Dans certains cas, les délais ont été causés par le refus des équipages de franchir les piquets de grève.
Mme Arthur a néanmoins soutenu que les activités de l'entreprise se déroulaient "comme d'habitude". Air Canada avait annulé un pour cent de ses vols de la journée par mesure préventive afin d'éviter la congestion.
Les activités se déroulent donc comme une journée normale d'été. "Il y a des retards, mais comme une journée normale", a assuré la porte-parole.
"Nous avons mis en oeuvre notre plan de contingence, a-t-elle expliqué. Nous avons fait appel à quelque 1700 cadres et employés de soutien qui sont répartis à travers les aéroports du Canada pour prêter main-forte à notre clientèle."

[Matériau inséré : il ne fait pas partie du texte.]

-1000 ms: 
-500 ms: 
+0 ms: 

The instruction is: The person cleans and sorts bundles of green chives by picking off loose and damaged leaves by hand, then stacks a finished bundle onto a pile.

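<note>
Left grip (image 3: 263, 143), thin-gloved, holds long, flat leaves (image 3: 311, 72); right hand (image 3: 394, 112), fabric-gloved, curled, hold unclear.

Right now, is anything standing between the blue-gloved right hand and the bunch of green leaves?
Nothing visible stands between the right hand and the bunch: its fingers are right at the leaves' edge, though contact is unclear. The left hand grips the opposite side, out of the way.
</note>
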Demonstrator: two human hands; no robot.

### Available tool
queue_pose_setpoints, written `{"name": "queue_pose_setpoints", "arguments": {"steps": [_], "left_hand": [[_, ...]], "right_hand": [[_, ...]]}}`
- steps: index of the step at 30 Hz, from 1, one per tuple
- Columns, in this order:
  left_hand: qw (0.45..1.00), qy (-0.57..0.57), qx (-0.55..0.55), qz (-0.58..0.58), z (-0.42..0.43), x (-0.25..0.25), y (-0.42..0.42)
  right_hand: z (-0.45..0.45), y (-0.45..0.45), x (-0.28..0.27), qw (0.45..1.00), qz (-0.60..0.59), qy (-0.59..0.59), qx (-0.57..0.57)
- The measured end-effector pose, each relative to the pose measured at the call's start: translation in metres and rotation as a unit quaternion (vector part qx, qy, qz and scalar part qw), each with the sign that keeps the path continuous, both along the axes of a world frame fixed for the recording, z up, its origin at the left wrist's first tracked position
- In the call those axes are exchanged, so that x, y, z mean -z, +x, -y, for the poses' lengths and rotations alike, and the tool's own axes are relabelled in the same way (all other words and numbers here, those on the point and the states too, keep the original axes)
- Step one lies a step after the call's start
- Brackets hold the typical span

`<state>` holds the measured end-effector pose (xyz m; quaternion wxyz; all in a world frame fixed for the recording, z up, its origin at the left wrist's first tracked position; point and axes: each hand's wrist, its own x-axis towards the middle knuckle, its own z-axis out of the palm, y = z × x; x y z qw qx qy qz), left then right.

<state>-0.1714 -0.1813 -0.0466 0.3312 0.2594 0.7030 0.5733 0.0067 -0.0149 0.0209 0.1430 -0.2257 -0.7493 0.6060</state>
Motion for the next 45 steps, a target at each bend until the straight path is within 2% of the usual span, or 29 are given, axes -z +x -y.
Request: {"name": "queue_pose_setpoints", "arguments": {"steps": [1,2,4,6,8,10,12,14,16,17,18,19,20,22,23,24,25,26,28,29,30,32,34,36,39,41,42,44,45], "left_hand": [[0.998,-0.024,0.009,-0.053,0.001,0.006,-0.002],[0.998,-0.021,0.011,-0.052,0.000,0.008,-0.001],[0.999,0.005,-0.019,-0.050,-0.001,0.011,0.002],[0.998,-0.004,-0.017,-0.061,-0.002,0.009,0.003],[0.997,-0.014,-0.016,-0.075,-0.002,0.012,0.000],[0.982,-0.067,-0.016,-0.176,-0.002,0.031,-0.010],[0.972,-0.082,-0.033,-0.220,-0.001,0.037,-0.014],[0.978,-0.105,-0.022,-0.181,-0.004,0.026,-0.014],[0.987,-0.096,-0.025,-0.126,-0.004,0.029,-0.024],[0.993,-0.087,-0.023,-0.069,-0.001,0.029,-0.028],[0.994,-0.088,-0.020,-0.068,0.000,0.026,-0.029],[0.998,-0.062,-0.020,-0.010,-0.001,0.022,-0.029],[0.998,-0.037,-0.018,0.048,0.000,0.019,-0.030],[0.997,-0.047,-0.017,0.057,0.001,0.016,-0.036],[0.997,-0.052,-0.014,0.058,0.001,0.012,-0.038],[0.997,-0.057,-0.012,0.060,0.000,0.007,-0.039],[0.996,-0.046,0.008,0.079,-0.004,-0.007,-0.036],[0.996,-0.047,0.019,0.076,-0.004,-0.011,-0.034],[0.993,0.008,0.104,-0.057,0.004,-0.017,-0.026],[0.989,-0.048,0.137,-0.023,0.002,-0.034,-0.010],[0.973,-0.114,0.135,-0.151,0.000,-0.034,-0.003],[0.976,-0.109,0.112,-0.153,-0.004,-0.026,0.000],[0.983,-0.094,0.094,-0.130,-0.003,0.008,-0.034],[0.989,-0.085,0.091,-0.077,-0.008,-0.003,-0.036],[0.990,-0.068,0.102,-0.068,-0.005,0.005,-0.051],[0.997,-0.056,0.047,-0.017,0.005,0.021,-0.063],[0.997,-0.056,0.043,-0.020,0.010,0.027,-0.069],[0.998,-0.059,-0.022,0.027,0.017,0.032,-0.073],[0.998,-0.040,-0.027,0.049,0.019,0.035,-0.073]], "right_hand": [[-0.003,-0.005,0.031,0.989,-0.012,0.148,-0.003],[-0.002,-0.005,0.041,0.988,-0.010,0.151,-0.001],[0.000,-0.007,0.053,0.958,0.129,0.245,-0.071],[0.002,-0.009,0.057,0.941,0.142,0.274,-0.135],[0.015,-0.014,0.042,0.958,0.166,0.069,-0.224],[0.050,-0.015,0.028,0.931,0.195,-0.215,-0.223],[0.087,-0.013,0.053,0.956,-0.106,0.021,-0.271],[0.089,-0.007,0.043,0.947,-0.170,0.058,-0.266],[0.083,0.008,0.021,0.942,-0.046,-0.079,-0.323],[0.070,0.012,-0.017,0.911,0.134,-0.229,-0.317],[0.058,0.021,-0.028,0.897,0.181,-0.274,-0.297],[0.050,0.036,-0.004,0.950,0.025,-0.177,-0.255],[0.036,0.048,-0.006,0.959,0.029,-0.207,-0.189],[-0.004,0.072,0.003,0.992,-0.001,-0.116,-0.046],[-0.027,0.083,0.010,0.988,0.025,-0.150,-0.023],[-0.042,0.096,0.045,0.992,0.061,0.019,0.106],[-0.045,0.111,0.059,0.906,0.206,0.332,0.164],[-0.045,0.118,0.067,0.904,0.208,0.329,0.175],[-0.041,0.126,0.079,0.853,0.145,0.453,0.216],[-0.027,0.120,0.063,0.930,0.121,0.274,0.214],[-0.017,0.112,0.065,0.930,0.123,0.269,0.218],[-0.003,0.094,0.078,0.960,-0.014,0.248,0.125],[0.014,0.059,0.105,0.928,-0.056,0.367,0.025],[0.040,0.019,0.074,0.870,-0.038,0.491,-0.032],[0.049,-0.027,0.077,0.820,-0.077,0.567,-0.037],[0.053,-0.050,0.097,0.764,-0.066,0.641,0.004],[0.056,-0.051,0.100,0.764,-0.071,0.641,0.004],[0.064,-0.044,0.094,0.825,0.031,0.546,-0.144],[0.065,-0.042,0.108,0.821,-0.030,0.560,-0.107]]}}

À certains endroits, les passagers ont dû faire la file au comptoir, où des cadres assuraient le service, mais à Montréal, il y avait davantage de travailleurs remplaçant les grévistes que de passagers.
Plusieurs voyageurs avaient en effet suivi la recommandation d'Air Canada, qui suggérait à ses clients de s'enregistrer sur son site Internet avant d'arriver à l'aéroport.
D'après le syndicat, les conséquences du débrayage risquent surtout de se faire sentir au moment de l'embarquement.
Les employés en grève préviennent en outre que les files risquent de s'allonger au cours des prochains jours, puisque le mardi est habituellement une journée tranquille.
Le litige entre la direction du transporteur aérien et son syndicat des Travailleurs canadiens de l'automobile porte sur le régime de retraite et la rémunération des employés.
Selon Marcel Rondeau, qui représente le syndicat à la table de négociations, les deux parties sont presque arrivées à une entente sur les salaires.
"Mais dans le fonds de retraite, malheureusement, ils ont maintenu une position qui a fait en sorte qu'on a été obligés de déclencher la grève", a-t-il fait valoir.
Air Canada soutient que le régime à prestations déterminées dont bénéficient 26 000 employés actuels et 29 000 retraités menace la survie de l'entreprise.
Isabelle Arthur a affirmé mardi que l'important déficit d'Air Canada compromettait "la viabilité de l'entreprise et la retraite de tous les employés". "C'est ce dont il faut discuter", a-t-elle dit en entrevue à La Presse Canadienne.
Le transporteur voudrait offrir un régime à cotisations déterminées aux employés embauchés après 2012.
Cette proposition a été rejetée du revers de la main par le syndicat.
"Les gens sont déterminés, a fait valoir M. Rondeau. Quand on vote à 98,25 pour cent pour le déclenchement d'une grève, quand on donne ce mandat-là au comité de négociation, c'est que les gens sont décidés et vont faire en sorte qu'on a un règlement en bout de ligne."
Les deux parties se disent toutefois prêtes à poursuivre leurs discussions, dans l'espoir d'en arriver à un accord rapidement.